During my time in Costa Brava, the city of Girona served as my temporary home base. My participation in a walking food tour of Girona offered by Girona Food Tours was undoubtedly one of the high points of my time spent in the city.
After meeting up with my tour guide Marc at his office, which was situated in the heart of the city, we went off on our excursion together. I couldn’t believe my good fortune when I found out that the Department of Tourism for Costa Brava had set up a personalized trip particularly for me. This one-on-one trip, which the firm is already well-known for, offered us the option to be entirely flexible, which was something that I really liked. The organization is recognized for providing bespoke excursions.
Marc is not originally from Spain; rather, he is Dutch; yet, he has lived in the Catalan area for such a long time and has such expertise in and enthusiasm for not just the city but also the whole region that he is regarded as a native of the area.
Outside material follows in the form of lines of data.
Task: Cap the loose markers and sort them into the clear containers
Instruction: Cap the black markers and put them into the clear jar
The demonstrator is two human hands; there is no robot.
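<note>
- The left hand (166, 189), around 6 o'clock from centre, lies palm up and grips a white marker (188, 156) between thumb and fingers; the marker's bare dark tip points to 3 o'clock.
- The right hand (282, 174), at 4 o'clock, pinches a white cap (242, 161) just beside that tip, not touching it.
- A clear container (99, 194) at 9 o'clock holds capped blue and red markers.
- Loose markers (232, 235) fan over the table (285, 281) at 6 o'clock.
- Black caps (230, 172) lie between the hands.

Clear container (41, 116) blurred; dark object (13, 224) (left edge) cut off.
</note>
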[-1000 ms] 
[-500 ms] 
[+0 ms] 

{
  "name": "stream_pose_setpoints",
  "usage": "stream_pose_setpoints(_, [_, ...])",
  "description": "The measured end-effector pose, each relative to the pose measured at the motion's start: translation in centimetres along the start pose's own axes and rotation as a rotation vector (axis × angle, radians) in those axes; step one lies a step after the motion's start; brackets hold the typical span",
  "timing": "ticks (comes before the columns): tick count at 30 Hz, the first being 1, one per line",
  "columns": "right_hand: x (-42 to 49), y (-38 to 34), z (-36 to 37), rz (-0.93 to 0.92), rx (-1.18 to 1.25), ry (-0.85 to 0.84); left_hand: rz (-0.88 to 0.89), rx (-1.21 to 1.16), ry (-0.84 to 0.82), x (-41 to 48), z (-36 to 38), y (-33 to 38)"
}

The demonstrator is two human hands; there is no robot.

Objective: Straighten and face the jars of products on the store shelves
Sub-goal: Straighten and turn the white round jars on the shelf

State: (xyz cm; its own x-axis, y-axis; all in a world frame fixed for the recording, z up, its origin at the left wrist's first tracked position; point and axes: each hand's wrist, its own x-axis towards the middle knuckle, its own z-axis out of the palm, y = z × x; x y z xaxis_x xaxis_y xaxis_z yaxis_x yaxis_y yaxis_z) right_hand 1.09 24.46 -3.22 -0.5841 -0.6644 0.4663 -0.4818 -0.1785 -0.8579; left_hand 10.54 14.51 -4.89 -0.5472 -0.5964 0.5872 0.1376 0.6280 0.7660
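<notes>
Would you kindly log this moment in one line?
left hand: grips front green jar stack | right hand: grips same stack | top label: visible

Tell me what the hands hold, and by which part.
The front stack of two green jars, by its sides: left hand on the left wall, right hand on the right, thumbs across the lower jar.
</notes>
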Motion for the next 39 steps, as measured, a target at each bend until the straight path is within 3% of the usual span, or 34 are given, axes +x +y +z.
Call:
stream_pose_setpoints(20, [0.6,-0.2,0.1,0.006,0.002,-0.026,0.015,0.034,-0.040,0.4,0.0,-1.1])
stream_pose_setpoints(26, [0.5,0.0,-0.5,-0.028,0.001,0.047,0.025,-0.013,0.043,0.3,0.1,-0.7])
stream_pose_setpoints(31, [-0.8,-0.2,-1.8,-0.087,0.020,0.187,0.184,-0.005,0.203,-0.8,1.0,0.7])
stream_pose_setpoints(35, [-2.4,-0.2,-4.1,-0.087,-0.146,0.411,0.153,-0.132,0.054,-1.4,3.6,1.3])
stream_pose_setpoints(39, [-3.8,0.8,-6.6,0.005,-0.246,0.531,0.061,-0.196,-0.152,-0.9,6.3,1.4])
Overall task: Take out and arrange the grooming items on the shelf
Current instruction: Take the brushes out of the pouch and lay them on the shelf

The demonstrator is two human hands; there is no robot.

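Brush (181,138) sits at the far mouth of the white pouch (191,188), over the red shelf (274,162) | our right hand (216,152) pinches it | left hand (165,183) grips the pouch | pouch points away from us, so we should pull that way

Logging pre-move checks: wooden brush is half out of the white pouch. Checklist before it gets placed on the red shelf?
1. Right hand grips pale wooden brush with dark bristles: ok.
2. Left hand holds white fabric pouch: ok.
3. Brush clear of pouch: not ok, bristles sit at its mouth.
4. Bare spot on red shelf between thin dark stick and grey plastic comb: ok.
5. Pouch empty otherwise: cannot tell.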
As we made our way to the first of our destinations, he was eager to point out a number of intriguing aspects of the city that I would have skipped over otherwise. His elation was palpable and easy to catch from those around him.
Coffee and something sweet, in this case sourced from a bakery that has been in business continuously since 1892, was how we started our day, much as most of the locals do.
However, this delectable breakfast was not any ordinary pastry; rather, it was an xuixo, a renowned pastry that was first developed in the city of Girona.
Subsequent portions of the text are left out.